### Task to carry out
Transcribe each entry so that it matches the original exactly.
**** Source data
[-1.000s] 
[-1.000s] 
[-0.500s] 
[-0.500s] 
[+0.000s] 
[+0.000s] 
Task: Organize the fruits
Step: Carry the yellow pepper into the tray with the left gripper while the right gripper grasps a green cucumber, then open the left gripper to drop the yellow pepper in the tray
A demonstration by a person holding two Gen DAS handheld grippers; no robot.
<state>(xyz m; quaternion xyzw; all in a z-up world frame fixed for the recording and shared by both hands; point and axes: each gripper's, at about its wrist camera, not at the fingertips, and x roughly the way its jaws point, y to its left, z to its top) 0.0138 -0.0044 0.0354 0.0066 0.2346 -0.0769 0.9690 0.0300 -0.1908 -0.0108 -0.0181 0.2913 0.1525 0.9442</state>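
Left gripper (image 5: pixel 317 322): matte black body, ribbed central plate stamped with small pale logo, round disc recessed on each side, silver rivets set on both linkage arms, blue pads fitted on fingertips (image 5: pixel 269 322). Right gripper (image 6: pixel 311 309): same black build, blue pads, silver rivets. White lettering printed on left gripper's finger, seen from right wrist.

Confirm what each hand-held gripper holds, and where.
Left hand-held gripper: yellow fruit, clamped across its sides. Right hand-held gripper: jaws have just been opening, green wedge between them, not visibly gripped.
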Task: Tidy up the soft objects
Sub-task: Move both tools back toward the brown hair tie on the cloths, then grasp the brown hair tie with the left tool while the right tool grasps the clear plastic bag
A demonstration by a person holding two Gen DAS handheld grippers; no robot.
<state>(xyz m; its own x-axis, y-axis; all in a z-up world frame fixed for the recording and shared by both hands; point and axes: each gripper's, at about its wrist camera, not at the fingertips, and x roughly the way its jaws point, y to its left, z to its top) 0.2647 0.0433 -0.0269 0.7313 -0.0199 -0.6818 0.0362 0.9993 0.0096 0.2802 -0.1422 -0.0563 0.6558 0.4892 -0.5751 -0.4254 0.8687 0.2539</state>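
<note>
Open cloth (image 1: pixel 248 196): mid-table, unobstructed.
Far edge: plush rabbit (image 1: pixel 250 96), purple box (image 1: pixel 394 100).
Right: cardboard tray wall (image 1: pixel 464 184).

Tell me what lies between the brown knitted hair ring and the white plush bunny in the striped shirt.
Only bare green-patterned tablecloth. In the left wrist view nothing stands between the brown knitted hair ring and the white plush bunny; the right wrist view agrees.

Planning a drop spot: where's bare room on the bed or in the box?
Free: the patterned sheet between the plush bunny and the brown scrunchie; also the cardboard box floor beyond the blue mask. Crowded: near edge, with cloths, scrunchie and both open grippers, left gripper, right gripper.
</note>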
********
### Reply to the task
[-1.000s] 
[-1.000s] 
[-0.500s] 
[-0.500s] 
[+0.000s] 
[+0.000s] 
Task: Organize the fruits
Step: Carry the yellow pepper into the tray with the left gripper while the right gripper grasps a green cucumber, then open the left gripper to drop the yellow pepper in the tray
A demonstration by a person holding two Gen DAS handheld grippers; no robot.
<state>(xyz m; quaternion xyzw; all in a z-up world frame fixed for the recording and shared by both hands; point and axes: each gripper's, at about its wrist camera, not at the fingertips, and x roughly the way its jaws point, y to its left, z to its top) 0.0138 -0.0044 0.0354 0.0066 0.2346 -0.0769 0.9690 0.0300 -0.1908 -0.0108 -0.0181 0.2913 0.1525 0.9442</state>
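Left gripper (image 5: pixel 317 322): matte black body, ribbed central plate stamped with small pale logo, round disc recessed on each side, silver rivets set on both linkage arms, blue pads fitted on fingertips (image 5: pixel 269 322). Right gripper (image 6: pixel 311 309): same black build, blue pads, silver rivets. White lettering printed on left gripper's finger, seen from right wrist.

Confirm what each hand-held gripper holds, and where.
Left hand-held gripper: yellow fruit, clamped across its sides. Right hand-held gripper: jaws have just been opening, green wedge between them, not visibly gripped.
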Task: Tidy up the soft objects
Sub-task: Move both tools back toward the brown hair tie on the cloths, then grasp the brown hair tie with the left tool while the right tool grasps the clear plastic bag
A demonstration by a person holding two Gen DAS handheld grippers; no robot.
<state>(xyz m; its own x-axis, y-axis; all in a z-up world frame fixed for the recording and shared by both hands; point and axes: each gripper's, at about its wrist camera, not at the fingertips, and x roughly the way its jaws point, y to its left, z to its top) 0.2647 0.0433 -0.0269 0.7313 -0.0199 -0.6818 0.0362 0.9993 0.0096 0.2802 -0.1422 -0.0563 0.6558 0.4892 -0.5751 -0.4254 0.8687 0.2539</state>
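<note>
Open cloth (image 1: pixel 248 196): mid-table, unobstructed.
Far edge: plush rabbit (image 1: pixel 250 96), purple box (image 1: pixel 394 100).
Right: cardboard tray wall (image 1: pixel 464 184).

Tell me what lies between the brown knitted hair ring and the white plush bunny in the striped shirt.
Only bare green-patterned tablecloth. In the left wrist view nothing stands between the brown knitted hair ring and the white plush bunny; the right wrist view agrees.

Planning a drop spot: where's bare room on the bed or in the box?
Free: the patterned sheet between the plush bunny and the brown scrunchie; also the cardboard box floor beyond the blue mask. Crowded: near edge, with cloths, scrunchie and both open grippers, left gripper, right gripper.
</note>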

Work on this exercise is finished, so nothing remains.